Smithsonian / US Geological Survey Weekly Volcanic Activity Report, 11 February-17 February 2015
Managing Editor: Sally Kuhn Sennert

Please cite this report as:

Global Volcanism Program, 2015. Report on Popocatepetl (Mexico). In: Sennert, S K (ed.), Weekly Volcanic Activity Report, 11 February-17 February 2015. Smithsonian Institution and US Geological Survey.

Volcano Profile |  Weekly Report (11 February-17 February 2015)


Popocatepetl

Mexico

19.023°N, 98.622°W; summit elev. 5393 m

All times are local (unless otherwise noted)


CENAPRED reported that during 10-11 and 11-12 February the seismic network at Popocatépetl recorded 146 and 101 low-intensity events, respectively, accompanied by steam-and-gas emissions that sometimes contained minor amounts of ash.

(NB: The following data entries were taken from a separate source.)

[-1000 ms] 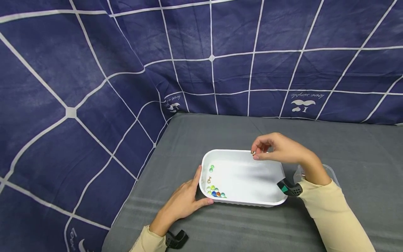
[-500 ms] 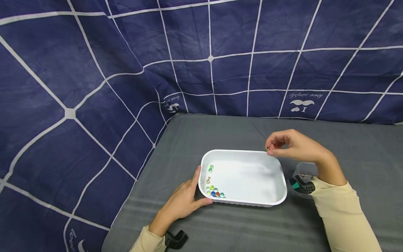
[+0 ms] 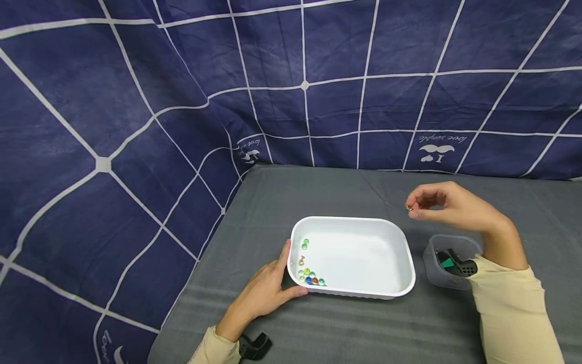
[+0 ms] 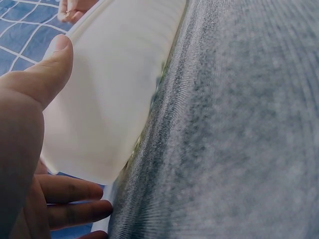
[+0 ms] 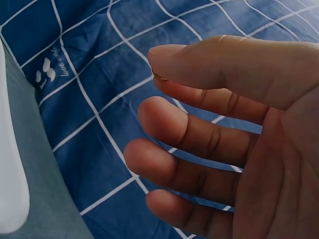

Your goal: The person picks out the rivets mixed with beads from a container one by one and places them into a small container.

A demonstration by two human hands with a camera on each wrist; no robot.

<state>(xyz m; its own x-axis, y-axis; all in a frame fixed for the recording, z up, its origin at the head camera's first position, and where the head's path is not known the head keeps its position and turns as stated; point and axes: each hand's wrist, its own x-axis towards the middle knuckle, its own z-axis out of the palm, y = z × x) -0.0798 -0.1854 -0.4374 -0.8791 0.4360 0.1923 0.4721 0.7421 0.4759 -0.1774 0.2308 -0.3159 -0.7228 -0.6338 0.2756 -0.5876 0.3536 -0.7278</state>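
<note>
My right hand is raised beyond the far right corner of a white tray. Thumb and forefinger pinch a small gold-coloured trinket, mostly hidden by the fingertips in the right wrist view. At the tray's near left corner rests my left hand, its thumb along the front wall and its straightened fingers by the left side. Several glass marbles, green, blue and orange, lie in that corner of the tray. Another gold trinket and two green marbles lie along the left wall.
A clear plastic tub stands just right of the tray, partly covered by the right wrist and its black band. Grey cloth covers the surface. Blue gridded fabric hangs behind and to the left.
My right hand has moved right and slightly away, from above the tray's far edge to outside it, still pinching the trinket. More of the tub shows. The left hand stays put.
</note>
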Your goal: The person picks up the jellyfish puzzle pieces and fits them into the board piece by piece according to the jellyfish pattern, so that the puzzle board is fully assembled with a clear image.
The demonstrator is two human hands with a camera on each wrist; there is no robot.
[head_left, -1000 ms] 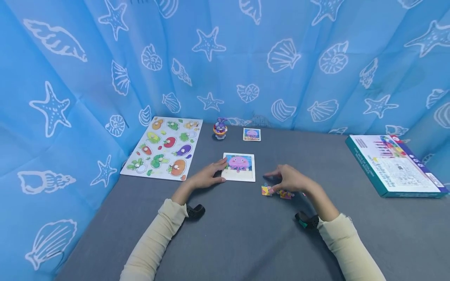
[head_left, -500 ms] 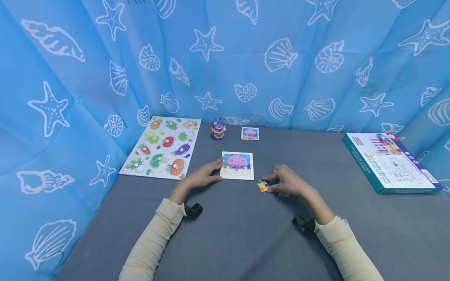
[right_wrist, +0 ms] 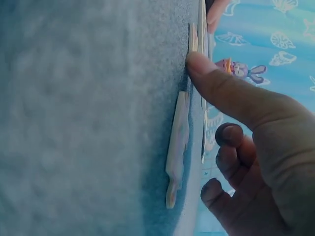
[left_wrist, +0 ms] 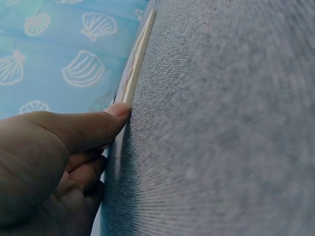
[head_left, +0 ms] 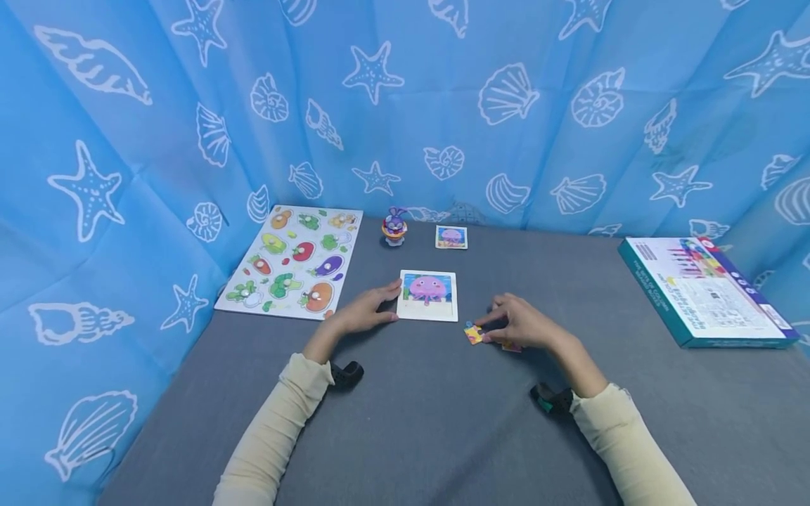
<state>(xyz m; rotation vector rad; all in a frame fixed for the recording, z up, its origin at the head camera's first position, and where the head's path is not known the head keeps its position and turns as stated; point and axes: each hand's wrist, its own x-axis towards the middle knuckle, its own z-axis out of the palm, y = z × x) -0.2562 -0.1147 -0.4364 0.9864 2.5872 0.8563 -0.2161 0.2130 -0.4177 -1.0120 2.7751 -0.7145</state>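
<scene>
Loose left hand (head_left: 363, 310) touches the tray (head_left: 427, 312); right hand (head_left: 520, 322) pinches a piece (head_left: 472, 334) beside it. Behind the tray: toy (head_left: 394, 228), card (head_left: 451, 237).

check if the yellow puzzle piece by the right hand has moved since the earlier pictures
Yes, slightly: in the head view, against the jellyfish card, the yellow puzzle piece has shifted left toward the jellyfish tray and turned.

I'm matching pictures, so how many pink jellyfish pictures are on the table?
2: one in the white-framed puzzle that the left hand touches, one on the small card farther back. Both show plainly.
</scene>
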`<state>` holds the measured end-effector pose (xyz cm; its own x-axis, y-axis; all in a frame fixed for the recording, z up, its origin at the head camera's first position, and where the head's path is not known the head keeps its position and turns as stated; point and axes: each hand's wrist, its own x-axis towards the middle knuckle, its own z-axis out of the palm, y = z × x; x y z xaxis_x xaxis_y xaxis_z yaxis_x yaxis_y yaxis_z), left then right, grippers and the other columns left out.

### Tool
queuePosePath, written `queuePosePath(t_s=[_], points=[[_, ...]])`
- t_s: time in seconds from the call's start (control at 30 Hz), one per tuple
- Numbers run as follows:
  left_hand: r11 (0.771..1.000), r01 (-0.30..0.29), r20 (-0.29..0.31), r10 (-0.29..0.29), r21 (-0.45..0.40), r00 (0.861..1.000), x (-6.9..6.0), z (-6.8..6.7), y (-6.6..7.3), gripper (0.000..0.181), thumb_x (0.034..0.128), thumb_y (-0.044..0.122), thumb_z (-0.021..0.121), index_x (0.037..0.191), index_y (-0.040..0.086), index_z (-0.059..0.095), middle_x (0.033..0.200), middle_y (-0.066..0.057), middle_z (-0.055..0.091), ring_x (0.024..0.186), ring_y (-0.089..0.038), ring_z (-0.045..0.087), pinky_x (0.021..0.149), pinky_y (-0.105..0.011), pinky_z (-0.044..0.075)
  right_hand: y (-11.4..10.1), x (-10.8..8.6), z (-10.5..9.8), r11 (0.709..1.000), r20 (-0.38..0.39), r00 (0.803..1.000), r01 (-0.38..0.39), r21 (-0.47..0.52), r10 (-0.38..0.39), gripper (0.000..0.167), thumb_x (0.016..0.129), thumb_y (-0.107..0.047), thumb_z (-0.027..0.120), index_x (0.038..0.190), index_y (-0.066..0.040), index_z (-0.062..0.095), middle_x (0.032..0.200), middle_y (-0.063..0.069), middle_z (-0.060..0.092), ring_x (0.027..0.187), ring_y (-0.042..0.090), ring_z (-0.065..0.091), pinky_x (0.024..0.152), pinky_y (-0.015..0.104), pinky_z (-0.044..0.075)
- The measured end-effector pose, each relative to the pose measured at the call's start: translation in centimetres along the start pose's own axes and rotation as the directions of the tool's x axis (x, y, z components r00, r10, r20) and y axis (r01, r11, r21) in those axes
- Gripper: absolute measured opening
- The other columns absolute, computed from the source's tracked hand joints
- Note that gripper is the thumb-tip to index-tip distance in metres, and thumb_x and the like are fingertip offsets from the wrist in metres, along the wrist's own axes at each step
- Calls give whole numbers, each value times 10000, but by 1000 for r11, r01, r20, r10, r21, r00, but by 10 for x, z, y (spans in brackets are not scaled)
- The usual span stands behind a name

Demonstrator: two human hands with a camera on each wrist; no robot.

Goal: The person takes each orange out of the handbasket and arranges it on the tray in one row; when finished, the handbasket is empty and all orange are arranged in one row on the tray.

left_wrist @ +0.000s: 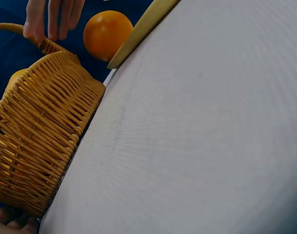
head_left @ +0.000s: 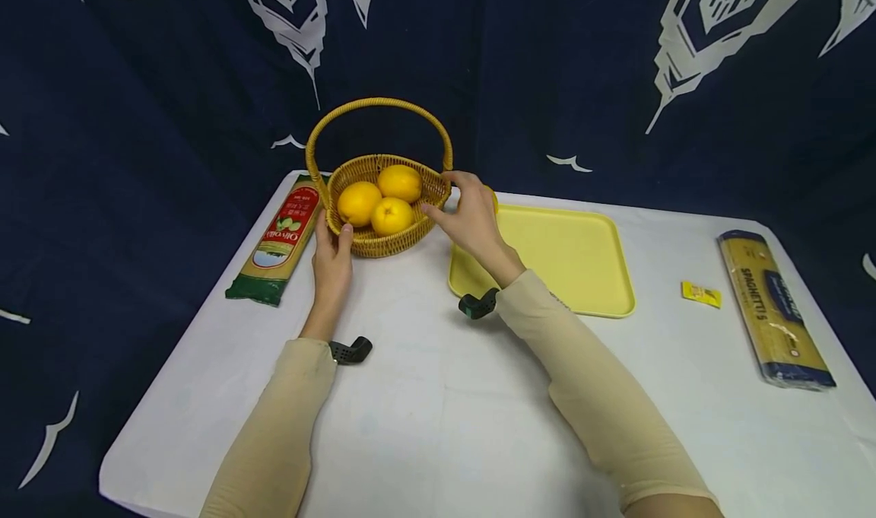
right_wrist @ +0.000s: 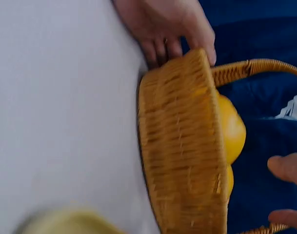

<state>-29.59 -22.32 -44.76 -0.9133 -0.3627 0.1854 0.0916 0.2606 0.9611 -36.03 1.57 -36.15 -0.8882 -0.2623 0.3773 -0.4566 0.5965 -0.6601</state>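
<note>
A wicker basket with a tall hoop handle stands at the back left of the table. Three yellow-orange fruits, one a round orange, lie inside. My left hand grips the basket's left side, thumb at the rim; its fingers curl by the base in the right wrist view. My right hand is over the basket's right rim by the handle's foot, thumb and finger spread apart, holding nothing visible. Another orange sits by the yellow tray, mostly hidden behind the right hand in the head view.
A green-and-red pasta packet lies left of the basket. On the right are a small yellow sachet and a spaghetti packet. Dark patterned cloth hangs behind the white table.
</note>
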Motion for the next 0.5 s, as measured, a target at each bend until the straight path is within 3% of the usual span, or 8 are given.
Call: queuePosePath(t_s=[0.1, 0.27, 0.5], points=[[1000, 3, 0, -3, -4, 1000, -1, 0, 1, 710, 1127, 438, 448, 1710, 189, 127, 1763, -28, 201, 1605, -134, 215, 1311, -318, 212, -6, -2, 4, 1000, -18, 999, -29, 11, 29, 630, 933, -329, 804, 1436, -6, 605, 1495, 174, 552, 1338, 332, 539, 1132, 462, 454], [1000, -8, -3, 7, -11, 1000, 0, 1, 2, 704, 1130, 419, 451, 1707, 170, 135, 1759, -50, 219, 1604, -159, 234, 1311, -326, 220, -15, -4, 12, 998, 1, 999, -50, 34, 50, 688, 919, -369, 815, 1460, -11, 585, 1453, 176, 541, 1258, 348, 538, 1054, 454, 469], [1000, 0, -1, 0, 17, 1000, 0, 0, 1, 700, 1123, 463, 440, 1707, 231, 132, 1760, -20, 215, 1602, -127, 219, 1314, -323, 206, -21, 5, 30, 999, 132, 990, -46, -6, 46, 745, 943, -414, 783, 1520, -27, 515, 1549, 146, 537, 1444, 329, 474, 1241, 455, 349]])
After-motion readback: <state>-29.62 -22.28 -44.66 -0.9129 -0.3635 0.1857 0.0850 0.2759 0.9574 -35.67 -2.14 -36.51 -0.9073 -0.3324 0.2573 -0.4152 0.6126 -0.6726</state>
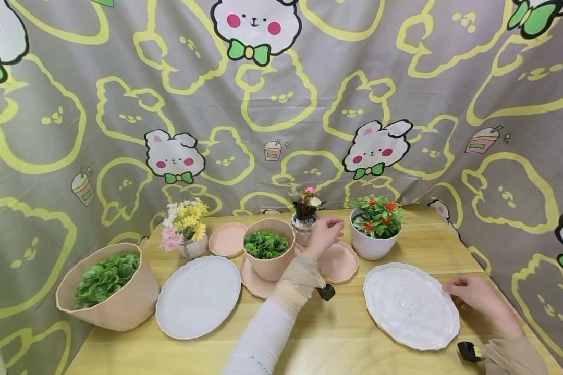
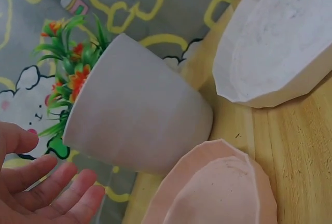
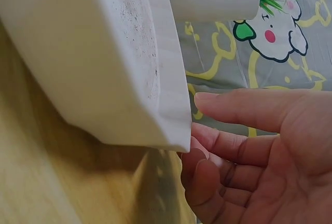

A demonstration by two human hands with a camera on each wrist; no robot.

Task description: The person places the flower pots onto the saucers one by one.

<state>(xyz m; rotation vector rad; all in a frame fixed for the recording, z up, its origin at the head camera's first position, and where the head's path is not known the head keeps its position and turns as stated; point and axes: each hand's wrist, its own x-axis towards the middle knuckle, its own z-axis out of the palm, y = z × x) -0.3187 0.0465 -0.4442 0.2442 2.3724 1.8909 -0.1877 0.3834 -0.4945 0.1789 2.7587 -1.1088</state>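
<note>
My left hand (image 1: pixel 327 235) hovers with spread, relaxed fingers between two flower pots and holds nothing. In the left wrist view its fingers (image 2: pixel 62 182) are beside the white pot (image 2: pixel 137 105) of red-orange flowers, apart from it. A small pink saucer (image 1: pixel 339 263) lies below that hand. At the right rim of a large white saucer (image 1: pixel 410 307) is my right hand (image 1: pixel 474 297). In the right wrist view its thumb (image 3: pixel 233 105) is extended and the other fingers bend loosely by the saucer's rim; whether they touch it I cannot tell.
Left on the wooden table (image 1: pixel 328 333) stand a big pink pot (image 1: pixel 126 302) of greenery, another white saucer (image 1: pixel 199 297) and a vase of yellow-pink flowers (image 1: pixel 192 245). A smaller pink pot (image 1: pixel 267 266) and a small flower pot (image 1: pixel 304 229) stand mid-table. Patterned curtain (image 1: pixel 309 104) surrounds it.
</note>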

Explosions were also detected, likely from lava-dome growth. On 11 February ashfall was reported in Puebla (~50 km to the E) and in the municipalities of Juan C. Bonilla, Domingo Arenas, Huejotzingo (27 km NE), and at the airport to the E. Intermittent nighttime incandescence from the crater was visible during 11-12 February.

During 13-17 February seismicity indicated ongoing emissions, and incandescence from the crater was noted. A series of explosions between 0650 and 1200 on 15 February generated plumes that rose 1.8 km above the crater and drifted NE. Ash fell in Huejotzingo, Domingo Arenas, Salvador el Verde (30 km NNE), San Felipe Teotlalcingo (26 km NNE) , and Puebla. Explosions continued to be detected; nine were registered during 16-17 February. The Alert Level remained at Yellow, Phase Two.

Geologic Background. Volcán Popocatépetl, whose name is the Aztec word for smoking mountain, rises 70 km SE of Mexico City to form North America's 2nd-highest volcano. The glacier-clad stratovolcano contains a steep-walled, 400 x 600 m wide crater. The generally symmetrical volcano is modified by the sharp-peaked Ventorrillo on the NW, a remnant of an earlier volcano. At least three previous major cones were destroyed by gravitational failure during the Pleistocene, producing massive debris-avalanche deposits covering broad areas to the south. The modern volcano was constructed south of the late-Pleistocene to Holocene El Fraile cone. Three major Plinian eruptions, the most recent of which took place about 800 CE, have occurred since the mid-Holocene, accompanied by pyroclastic flows and voluminous lahars that swept basins below the volcano. Frequent historical eruptions, first recorded in Aztec codices, have occurred since Pre-Columbian time.